> **What this task involves**
Your transcription must include every record word for word and no pictures.

> **Data provided**
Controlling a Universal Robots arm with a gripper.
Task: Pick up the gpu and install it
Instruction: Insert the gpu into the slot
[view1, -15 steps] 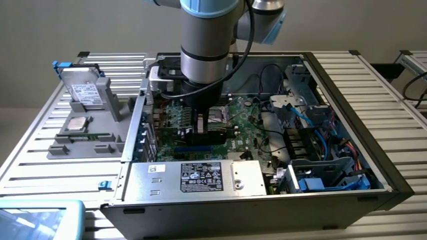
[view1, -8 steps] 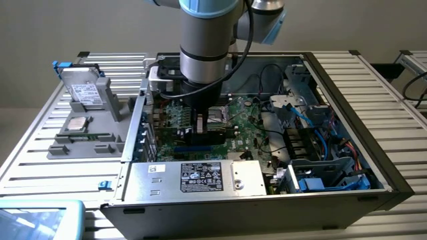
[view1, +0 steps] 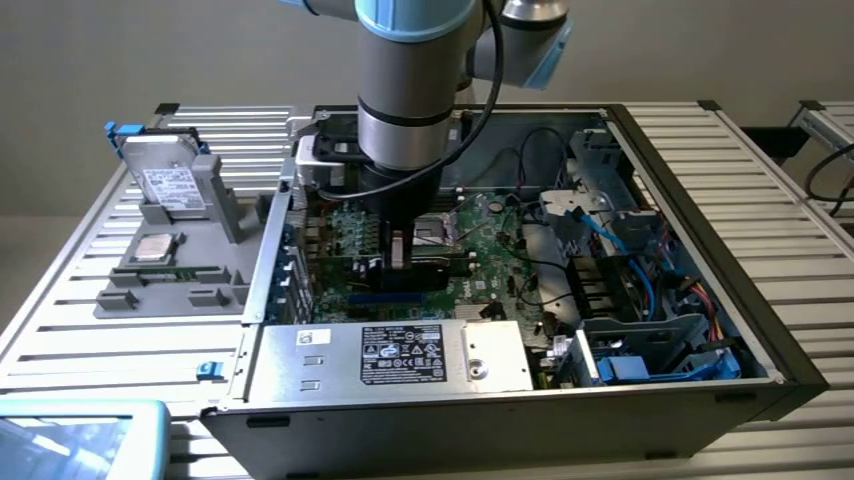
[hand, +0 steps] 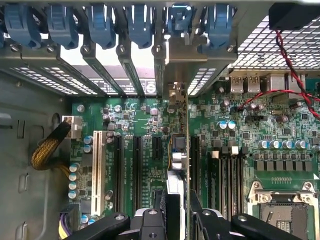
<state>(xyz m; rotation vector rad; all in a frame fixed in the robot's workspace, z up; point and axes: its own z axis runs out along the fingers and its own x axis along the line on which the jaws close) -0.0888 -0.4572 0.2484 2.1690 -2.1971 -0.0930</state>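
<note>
— State of the claw (hand: 175, 217)?

— Closed on the gpu (hand: 176, 157), jaws pressed against its two flat faces. Card held on edge, upright.

— And where, relative to the claw?

— Pinched right between the jaws, reaching forward from them over the motherboard (hand: 135, 117). Silver bracket (hand: 173, 75) at the end farthest from the claw, close against the rear panel (hand: 30, 65), just beneath the blue clips (hand: 100, 25).

— Seated in a slot?

— Cannot tell. No sight of the lower edge, hidden under the card itself. Long black slots (hand: 136, 165) just to either side of the claw, and presumably one straight below.

— Best way to handle this step, then?

— Going by the layout: hold the card dead vertical. Line the bottom edge along the slot directly under the claw. Guide the bracket into the open gap in the rear panel without catching a neighbouring cover strip. Press straight down, evenly, with no twisting. Grip firm enough to prevent tilt, gentle enough to spare the board.

— Anything close by to avoid?

— Processor socket (hand: 280, 210) well off to one side of the claw, so no crowding there. Tight clearance only at the bracket end, probably the likeliest place to snag.
</note>
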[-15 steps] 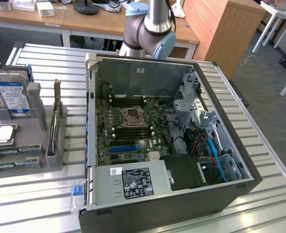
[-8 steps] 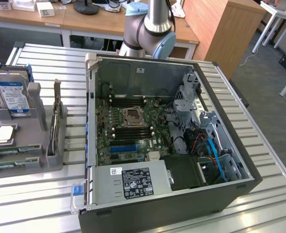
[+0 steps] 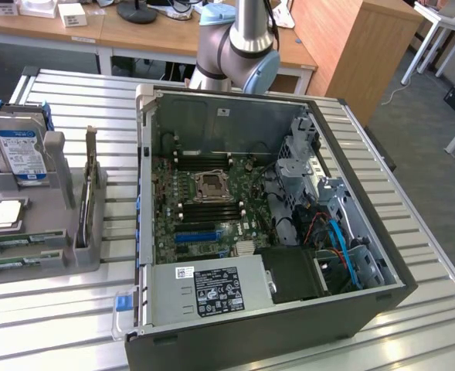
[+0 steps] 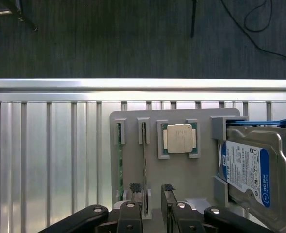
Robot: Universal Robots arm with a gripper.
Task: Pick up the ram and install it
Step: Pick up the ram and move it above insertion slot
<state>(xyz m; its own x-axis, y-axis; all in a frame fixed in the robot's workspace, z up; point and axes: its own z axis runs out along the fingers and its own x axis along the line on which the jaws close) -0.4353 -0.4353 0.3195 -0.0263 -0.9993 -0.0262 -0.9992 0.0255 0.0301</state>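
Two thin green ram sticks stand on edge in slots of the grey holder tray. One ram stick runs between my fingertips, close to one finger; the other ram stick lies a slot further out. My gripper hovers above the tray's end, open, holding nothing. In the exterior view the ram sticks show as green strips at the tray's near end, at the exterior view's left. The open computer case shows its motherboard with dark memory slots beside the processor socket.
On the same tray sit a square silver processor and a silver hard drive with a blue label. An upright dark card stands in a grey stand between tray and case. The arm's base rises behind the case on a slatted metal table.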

> **Result below**
Controlling a Universal Robots arm with a gripper.
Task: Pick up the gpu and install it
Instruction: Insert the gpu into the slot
[view1, -15 steps] 
[view1, -8 steps] 
[view1, +0 steps] 
[hand, +0 steps] 
<state>(xyz m; rotation vector rad; all in a frame fixed in the robot's workspace, z up; point and axes: its own z axis runs out along the fingers and its own x axis along the line on which the jaws close) -0.0888 -0.4572 0.2484 2.1690 -2.1971 -0.0930</state>
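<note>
— State of the claw (hand: 175, 217)?

— Closed on the gpu (hand: 176, 157), jaws pressed against its two flat faces. Card held on edge, upright.

— And where, relative to the claw?

— Pinched right between the jaws, reaching forward from them over the motherboard (hand: 135, 117). Silver bracket (hand: 173, 75) at the end farthest from the claw, close against the rear panel (hand: 30, 65), just beneath the blue clips (hand: 100, 25).

— Seated in a slot?

— Cannot tell. No sight of the lower edge, hidden under the card itself. Long black slots (hand: 136, 165) just to either side of the claw, and presumably one straight below.

— Best way to handle this step, then?

— Going by the layout: hold the card dead vertical. Line the bottom edge along the slot directly under the claw. Guide the bracket into the open gap in the rear panel without catching a neighbouring cover strip. Press straight down, evenly, with no twisting. Grip firm enough to prevent tilt, gentle enough to spare the board.

— Anything close by to avoid?

— Processor socket (hand: 280, 210) well off to one side of the claw, so no crowding there. Tight clearance only at the bracket end, probably the likeliest place to snag.
</note>
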[-15 steps] 
[-8 steps] 
[+0 steps] 
[+0 steps] 
Robot: Universal Robots arm with a gripper.
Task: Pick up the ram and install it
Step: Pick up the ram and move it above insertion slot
<state>(xyz m; its own x-axis, y-axis; all in a frame fixed in the robot's workspace, z up; point and axes: its own z axis runs out along the fingers and its own x axis along the line on which the jaws close) -0.4353 -0.4353 0.3195 -0.0263 -0.9993 -0.0262 -0.9992 0.0255 0.0301</state>
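Two thin green ram sticks stand on edge in slots of the grey holder tray. One ram stick runs between my fingertips, close to one finger; the other ram stick lies a slot further out. My gripper hovers above the tray's end, open, holding nothing. In the exterior view the ram sticks show as green strips at the tray's near end, at the exterior view's left. The open computer case shows its motherboard with dark memory slots beside the processor socket.
On the same tray sit a square silver processor and a silver hard drive with a blue label. An upright dark card stands in a grey stand between tray and case. The arm's base rises behind the case on a slatted metal table.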

No more output is expected here.